On Tue, May 26, 2020 at 12:22 AM Dave Horsfall <dave(a)horsfall.org> wrote:
On Sat, 23 May 2020, Clem Cole wrote:
[...] Pascal tries to be the answer, but I think
it suffered from the
fact that it makes Pascal a production quality language, you had a
extend it and everybody's extensions were different.
Perhaps I'm the only one here, but when I was taught Pascal (possibly by
Dr. Lions himself) it was emphasised to us that it was not a production
language bur a *teaching* language; you designed your algorithm, debugged
it with the Pascal compiler, then hand-translated it into your favourite
language (and debugged it again :-/).
Dave that was exactly my point. Pascal was designed as a teaching
language so
Wirth did not put things into the language that made it helpful
as a production language.
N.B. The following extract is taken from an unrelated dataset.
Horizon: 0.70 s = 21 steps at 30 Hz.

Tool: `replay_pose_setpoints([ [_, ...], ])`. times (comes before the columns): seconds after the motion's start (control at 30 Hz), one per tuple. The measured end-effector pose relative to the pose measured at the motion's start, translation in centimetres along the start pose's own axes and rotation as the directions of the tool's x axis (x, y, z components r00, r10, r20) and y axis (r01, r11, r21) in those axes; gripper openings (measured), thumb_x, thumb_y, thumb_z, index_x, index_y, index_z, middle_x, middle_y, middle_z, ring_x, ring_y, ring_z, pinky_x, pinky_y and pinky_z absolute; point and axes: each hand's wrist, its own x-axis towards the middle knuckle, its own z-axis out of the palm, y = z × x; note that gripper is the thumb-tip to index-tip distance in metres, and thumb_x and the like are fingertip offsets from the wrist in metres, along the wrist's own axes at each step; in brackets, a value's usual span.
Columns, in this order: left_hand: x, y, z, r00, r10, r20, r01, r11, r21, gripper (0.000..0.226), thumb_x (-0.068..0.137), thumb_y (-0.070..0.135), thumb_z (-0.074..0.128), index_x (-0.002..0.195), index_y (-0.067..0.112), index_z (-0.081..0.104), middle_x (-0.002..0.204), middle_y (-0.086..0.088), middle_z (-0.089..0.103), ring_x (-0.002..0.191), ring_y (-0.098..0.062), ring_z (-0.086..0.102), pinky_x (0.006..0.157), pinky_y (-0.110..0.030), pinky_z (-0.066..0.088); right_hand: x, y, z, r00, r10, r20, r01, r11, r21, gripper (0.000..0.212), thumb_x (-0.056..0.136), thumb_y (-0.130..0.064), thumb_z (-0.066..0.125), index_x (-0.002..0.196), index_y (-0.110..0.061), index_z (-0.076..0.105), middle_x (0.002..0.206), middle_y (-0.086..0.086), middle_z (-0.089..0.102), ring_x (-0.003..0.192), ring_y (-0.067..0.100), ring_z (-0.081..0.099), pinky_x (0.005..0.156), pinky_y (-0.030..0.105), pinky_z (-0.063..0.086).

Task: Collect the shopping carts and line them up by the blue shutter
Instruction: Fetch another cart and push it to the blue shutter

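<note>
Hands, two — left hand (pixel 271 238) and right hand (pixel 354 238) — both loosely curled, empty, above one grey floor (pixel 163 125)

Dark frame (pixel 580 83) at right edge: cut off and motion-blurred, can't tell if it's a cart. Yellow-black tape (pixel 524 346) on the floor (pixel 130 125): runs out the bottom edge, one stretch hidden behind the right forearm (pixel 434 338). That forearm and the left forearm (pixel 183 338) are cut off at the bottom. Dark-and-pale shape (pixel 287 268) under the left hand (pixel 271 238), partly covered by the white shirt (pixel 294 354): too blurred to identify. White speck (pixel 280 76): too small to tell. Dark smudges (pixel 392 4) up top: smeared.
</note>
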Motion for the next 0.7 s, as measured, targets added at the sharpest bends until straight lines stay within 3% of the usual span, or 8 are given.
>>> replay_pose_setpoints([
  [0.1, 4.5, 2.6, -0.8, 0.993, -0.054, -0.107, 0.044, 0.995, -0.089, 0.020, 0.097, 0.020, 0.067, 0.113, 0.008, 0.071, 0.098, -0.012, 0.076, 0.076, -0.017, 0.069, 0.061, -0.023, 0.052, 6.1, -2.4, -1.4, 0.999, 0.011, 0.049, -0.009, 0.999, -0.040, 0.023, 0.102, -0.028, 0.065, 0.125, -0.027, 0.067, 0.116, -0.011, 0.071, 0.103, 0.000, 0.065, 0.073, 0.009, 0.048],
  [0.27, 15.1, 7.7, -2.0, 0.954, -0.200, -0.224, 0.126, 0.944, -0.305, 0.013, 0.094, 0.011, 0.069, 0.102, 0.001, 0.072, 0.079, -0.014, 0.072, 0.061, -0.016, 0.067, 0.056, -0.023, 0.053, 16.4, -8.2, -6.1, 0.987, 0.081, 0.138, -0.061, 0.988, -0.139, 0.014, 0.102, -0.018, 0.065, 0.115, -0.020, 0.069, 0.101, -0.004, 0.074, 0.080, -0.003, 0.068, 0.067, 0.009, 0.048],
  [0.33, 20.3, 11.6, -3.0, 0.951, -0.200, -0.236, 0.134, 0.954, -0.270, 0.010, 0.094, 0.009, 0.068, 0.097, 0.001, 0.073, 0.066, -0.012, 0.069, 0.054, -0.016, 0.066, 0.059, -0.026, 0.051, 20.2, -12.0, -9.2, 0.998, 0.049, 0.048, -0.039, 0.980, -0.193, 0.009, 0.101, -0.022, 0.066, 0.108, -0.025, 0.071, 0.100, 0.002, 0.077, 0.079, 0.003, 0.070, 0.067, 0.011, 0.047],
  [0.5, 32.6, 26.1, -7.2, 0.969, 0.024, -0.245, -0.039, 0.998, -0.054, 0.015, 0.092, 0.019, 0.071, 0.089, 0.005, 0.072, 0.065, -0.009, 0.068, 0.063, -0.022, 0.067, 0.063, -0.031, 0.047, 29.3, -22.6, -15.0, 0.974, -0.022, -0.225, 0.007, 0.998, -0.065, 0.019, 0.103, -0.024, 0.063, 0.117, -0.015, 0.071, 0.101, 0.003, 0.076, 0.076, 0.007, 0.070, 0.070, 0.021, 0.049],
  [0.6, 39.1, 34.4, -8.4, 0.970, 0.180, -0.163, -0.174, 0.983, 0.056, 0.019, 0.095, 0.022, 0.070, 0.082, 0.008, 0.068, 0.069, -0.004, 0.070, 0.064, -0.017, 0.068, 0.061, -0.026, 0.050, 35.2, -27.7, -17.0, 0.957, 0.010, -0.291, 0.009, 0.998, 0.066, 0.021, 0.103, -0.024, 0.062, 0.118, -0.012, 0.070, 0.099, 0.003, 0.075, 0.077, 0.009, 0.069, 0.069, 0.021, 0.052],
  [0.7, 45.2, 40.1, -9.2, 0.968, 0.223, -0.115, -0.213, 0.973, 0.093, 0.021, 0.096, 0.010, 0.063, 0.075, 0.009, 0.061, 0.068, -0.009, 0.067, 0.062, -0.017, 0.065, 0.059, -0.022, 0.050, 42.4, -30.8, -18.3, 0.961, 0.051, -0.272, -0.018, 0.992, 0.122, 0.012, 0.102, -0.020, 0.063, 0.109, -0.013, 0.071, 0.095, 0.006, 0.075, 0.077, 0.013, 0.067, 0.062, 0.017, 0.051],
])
So everyone else tried and the language became
a mess. Everybody peed on it. Dennis' quote: “When I read commentary
about suggestions for where C should go, I often think back and give thanks
that it wasn't developed under the advice of a worldwide crowd.”
<https://www.inspiringquotes.us/quotes/eDQR_hqwtHAC9>
It's not that you could not turn Pascal into a production language, but
every attempt to try to do so was done in a different manner. And within
firms it was always different. Eight different 'Tek Pascal'
implementations -- all close, but different - he says shaking his head.